That is also Sunak's Tories, so replacing Boris does not suddenly lead to a Tory win.
Only time a PM has won a general election since universal suffrage in 1918 after 10 years of their party in power was Major in 1992 and he had a big policy difference with Thatcher on the poll tax which he scrapped
You quite often play this game. By saying "since 1918" the suggestion you make is that it's common to have ten years in power.
My assumption is you're not counting 1918 itself or 1945 as cases of trying to save an election by changing a leader - neither Lloyd-George nor Churchill had won the previous election as party leader but were longstanding war PMs. One won (in a fashion), the other lost.
So you're left with: (i) 1964 - which in all fairness Douglas-Home very nearly pulled it off from an incredibly difficult position; (ii) 1992 - the "exception" proving your supposed "rule"; and (iii) 2010 - which Brown lost by about the amount of the Tory lead before he took it on (albeit the financial crisis was a pretty big element, defining his Premiership).
So you invent these political "laws" by spinning the thinnest of evidence. In fact, you're looking at three data points with mixed messages, aren't you?
Churchill also lost in 1945 after 14 years of the Tories in power.
In 1918 the Liberals lost after 12 years in power, even the combined total of Asquith's Liberals and Lloyd George's National Liberals was less than the 379 Tory MPs Bonar Law won. Even if Lloyd George stayed PM it was a Tory dominated government.
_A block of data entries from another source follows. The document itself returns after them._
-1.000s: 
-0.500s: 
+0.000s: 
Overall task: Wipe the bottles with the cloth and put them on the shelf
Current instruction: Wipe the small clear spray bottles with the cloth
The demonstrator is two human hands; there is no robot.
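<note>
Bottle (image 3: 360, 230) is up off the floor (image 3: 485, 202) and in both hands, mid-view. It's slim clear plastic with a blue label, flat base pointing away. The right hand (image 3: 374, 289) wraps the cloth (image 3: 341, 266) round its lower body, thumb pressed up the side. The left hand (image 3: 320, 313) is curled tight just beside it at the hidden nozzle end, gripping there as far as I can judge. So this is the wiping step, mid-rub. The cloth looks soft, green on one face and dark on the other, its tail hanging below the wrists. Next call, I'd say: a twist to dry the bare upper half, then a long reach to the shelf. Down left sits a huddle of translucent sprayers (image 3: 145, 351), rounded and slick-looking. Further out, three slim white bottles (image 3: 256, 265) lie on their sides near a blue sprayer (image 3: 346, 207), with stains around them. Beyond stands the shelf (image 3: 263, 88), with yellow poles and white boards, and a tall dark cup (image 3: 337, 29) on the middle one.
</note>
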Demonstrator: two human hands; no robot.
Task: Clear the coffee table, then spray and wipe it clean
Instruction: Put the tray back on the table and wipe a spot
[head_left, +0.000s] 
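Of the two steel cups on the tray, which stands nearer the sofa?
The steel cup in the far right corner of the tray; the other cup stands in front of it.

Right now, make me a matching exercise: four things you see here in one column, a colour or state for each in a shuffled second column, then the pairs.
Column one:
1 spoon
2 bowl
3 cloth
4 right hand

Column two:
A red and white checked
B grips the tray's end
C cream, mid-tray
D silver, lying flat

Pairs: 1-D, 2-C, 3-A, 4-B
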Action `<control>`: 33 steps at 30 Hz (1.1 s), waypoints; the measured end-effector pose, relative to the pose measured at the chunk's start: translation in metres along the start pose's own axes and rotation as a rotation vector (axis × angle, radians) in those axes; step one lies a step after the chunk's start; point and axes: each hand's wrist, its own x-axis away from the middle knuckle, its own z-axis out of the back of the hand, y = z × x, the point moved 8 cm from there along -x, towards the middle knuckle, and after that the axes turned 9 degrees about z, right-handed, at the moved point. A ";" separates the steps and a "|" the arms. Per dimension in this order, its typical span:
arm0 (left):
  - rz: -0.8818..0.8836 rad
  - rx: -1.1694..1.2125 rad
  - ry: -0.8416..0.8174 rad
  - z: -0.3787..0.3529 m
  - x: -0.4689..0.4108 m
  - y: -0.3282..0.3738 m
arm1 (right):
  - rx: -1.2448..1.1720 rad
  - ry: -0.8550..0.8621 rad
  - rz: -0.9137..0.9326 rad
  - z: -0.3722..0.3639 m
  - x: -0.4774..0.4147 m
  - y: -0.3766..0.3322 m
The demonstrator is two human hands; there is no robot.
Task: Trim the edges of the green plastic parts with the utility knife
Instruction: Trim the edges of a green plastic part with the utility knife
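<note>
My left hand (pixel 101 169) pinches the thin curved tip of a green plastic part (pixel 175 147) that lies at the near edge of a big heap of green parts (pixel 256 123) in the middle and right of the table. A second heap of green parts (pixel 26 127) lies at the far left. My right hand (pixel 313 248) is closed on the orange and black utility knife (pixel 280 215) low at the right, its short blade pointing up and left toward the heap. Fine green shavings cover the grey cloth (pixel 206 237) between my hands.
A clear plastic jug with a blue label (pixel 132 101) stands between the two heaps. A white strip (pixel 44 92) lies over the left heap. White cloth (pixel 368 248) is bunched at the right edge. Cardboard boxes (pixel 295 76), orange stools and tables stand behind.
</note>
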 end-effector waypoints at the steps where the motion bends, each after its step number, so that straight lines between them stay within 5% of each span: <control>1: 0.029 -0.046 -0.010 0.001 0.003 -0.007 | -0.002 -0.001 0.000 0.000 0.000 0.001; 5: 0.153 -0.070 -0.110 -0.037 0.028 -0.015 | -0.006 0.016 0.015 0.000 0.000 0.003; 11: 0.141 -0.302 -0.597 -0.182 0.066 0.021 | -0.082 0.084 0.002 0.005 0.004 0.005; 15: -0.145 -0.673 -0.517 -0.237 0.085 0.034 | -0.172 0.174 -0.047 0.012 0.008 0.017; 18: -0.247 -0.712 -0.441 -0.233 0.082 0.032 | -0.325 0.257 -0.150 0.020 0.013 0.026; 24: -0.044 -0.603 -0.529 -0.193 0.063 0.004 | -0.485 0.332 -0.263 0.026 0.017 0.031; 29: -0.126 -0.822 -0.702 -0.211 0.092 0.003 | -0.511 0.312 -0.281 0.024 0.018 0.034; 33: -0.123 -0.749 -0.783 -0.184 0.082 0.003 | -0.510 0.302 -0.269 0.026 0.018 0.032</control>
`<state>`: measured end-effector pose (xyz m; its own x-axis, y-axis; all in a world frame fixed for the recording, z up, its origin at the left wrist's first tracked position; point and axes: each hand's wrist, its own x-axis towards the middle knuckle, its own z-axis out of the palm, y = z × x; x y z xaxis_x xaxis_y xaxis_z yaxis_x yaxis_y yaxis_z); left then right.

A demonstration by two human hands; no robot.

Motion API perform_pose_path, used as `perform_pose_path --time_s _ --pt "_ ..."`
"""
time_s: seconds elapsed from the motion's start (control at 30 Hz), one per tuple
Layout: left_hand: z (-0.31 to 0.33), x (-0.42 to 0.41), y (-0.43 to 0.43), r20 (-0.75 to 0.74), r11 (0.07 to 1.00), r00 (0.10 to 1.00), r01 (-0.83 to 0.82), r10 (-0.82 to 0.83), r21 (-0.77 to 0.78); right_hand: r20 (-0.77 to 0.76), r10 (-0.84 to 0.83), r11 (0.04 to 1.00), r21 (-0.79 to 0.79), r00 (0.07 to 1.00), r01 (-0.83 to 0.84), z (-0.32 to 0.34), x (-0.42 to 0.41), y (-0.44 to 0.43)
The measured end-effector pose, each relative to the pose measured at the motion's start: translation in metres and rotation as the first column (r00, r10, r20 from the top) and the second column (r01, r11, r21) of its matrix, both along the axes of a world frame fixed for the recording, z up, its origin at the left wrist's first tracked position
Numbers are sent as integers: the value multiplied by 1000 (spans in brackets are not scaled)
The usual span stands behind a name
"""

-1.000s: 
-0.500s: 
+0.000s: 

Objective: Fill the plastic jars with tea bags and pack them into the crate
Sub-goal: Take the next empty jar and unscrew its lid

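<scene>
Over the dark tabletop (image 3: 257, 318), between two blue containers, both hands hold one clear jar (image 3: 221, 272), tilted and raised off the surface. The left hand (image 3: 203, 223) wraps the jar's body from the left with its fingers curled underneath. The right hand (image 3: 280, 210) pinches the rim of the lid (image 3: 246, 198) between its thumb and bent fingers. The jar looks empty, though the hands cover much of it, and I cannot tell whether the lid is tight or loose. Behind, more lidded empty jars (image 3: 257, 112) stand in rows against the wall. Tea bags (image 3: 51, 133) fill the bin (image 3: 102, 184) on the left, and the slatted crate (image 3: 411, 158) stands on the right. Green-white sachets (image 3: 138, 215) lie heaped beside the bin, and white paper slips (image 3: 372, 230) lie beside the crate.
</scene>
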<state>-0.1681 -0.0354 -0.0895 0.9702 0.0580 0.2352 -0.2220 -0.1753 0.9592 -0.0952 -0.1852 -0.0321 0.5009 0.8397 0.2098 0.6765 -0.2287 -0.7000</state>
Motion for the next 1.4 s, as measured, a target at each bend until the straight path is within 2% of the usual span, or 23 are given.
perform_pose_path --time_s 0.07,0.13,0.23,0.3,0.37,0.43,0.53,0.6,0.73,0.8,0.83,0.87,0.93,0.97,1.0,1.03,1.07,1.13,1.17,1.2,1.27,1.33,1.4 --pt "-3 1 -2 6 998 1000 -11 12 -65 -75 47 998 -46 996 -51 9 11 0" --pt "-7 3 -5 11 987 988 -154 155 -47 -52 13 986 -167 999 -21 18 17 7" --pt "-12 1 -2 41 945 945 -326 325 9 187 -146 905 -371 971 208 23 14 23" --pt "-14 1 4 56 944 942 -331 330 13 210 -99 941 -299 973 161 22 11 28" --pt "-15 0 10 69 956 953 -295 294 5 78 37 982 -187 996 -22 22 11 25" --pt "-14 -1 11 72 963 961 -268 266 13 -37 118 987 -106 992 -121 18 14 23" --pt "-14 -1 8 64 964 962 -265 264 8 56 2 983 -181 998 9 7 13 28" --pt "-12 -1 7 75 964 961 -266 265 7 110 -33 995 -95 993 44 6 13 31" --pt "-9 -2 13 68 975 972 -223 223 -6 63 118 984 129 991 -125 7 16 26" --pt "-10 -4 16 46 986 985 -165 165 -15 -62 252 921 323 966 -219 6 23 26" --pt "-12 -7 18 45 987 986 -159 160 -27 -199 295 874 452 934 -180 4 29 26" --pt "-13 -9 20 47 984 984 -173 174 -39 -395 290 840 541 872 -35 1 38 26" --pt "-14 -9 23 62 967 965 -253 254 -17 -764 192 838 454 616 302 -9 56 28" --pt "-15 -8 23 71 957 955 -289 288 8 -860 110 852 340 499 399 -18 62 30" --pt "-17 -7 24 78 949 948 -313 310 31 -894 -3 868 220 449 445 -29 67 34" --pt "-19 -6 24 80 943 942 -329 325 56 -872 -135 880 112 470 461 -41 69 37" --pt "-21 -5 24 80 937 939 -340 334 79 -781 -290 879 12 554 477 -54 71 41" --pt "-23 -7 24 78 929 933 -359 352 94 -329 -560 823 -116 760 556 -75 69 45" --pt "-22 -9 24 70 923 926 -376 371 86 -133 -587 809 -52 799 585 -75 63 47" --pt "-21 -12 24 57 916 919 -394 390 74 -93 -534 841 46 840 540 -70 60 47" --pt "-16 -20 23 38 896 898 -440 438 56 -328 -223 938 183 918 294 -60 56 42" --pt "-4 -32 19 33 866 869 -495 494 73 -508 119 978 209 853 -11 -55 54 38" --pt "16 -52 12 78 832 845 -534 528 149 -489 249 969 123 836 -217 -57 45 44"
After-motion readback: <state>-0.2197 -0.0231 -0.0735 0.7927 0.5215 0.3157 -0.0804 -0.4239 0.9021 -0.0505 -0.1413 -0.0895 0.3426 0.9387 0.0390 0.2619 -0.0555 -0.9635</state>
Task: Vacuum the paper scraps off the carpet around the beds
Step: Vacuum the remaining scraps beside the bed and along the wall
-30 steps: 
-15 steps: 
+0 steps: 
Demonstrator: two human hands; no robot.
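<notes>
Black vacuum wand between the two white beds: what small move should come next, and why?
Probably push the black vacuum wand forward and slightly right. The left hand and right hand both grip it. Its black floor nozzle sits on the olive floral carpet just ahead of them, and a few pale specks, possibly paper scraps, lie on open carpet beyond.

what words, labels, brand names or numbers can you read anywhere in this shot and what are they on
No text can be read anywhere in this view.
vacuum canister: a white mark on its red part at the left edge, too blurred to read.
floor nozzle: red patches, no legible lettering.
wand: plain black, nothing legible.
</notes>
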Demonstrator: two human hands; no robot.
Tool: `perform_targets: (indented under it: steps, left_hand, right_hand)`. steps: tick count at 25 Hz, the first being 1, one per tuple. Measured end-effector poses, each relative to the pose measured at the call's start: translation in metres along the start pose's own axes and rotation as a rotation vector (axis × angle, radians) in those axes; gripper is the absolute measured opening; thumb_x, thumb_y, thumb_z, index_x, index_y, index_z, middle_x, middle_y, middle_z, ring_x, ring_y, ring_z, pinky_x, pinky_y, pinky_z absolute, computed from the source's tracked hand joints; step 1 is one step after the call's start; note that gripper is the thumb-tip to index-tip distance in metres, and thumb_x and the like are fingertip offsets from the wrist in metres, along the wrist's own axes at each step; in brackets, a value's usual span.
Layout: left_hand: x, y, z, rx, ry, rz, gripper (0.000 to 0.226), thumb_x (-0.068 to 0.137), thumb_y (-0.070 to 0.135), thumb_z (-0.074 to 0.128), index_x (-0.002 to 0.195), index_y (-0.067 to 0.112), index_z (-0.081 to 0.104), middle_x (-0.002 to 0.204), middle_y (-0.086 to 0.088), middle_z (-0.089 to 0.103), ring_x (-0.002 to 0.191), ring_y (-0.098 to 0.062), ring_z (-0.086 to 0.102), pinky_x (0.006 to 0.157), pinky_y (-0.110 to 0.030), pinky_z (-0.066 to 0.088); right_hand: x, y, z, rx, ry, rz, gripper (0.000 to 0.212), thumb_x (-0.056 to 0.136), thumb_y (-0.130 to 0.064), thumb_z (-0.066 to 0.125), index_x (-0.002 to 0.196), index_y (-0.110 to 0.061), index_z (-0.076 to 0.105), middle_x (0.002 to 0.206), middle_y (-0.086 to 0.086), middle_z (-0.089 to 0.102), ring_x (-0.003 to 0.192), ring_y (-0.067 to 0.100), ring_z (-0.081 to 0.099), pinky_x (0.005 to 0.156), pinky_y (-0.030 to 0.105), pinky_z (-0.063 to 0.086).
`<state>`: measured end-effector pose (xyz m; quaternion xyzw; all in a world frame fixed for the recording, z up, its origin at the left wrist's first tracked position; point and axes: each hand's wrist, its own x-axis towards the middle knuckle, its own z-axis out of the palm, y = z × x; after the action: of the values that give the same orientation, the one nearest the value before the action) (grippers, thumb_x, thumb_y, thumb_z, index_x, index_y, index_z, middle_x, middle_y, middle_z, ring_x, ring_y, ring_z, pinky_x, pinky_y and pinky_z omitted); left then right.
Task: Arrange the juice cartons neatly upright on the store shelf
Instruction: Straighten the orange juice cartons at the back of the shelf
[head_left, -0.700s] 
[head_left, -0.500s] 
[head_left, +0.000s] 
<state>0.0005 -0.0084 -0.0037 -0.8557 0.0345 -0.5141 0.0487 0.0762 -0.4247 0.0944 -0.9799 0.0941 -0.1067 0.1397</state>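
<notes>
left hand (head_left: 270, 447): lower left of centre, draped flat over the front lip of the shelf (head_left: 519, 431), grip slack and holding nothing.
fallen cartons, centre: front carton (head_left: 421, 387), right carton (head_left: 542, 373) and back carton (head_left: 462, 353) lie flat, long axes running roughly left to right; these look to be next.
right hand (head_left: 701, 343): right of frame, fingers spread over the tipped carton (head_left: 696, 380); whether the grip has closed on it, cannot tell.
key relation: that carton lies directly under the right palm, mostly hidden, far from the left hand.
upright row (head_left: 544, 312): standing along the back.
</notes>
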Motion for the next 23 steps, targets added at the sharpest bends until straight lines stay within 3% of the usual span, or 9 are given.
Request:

In fact you have to go back to Lord Salisbury's win in 1900 after 14 years of Tory rule (BigG remembers it well) to find the last time a PM won a general election after 10 years of their party in power pre Major 1992
Re: last para, this is factually incorrect (or "wrong" in plain English) as it totally ignores period from 15 August 1892 through 22 June 1895 when Liberal Party governed, first under Gladstone's last administration then under Lord Rosebery's first (and only).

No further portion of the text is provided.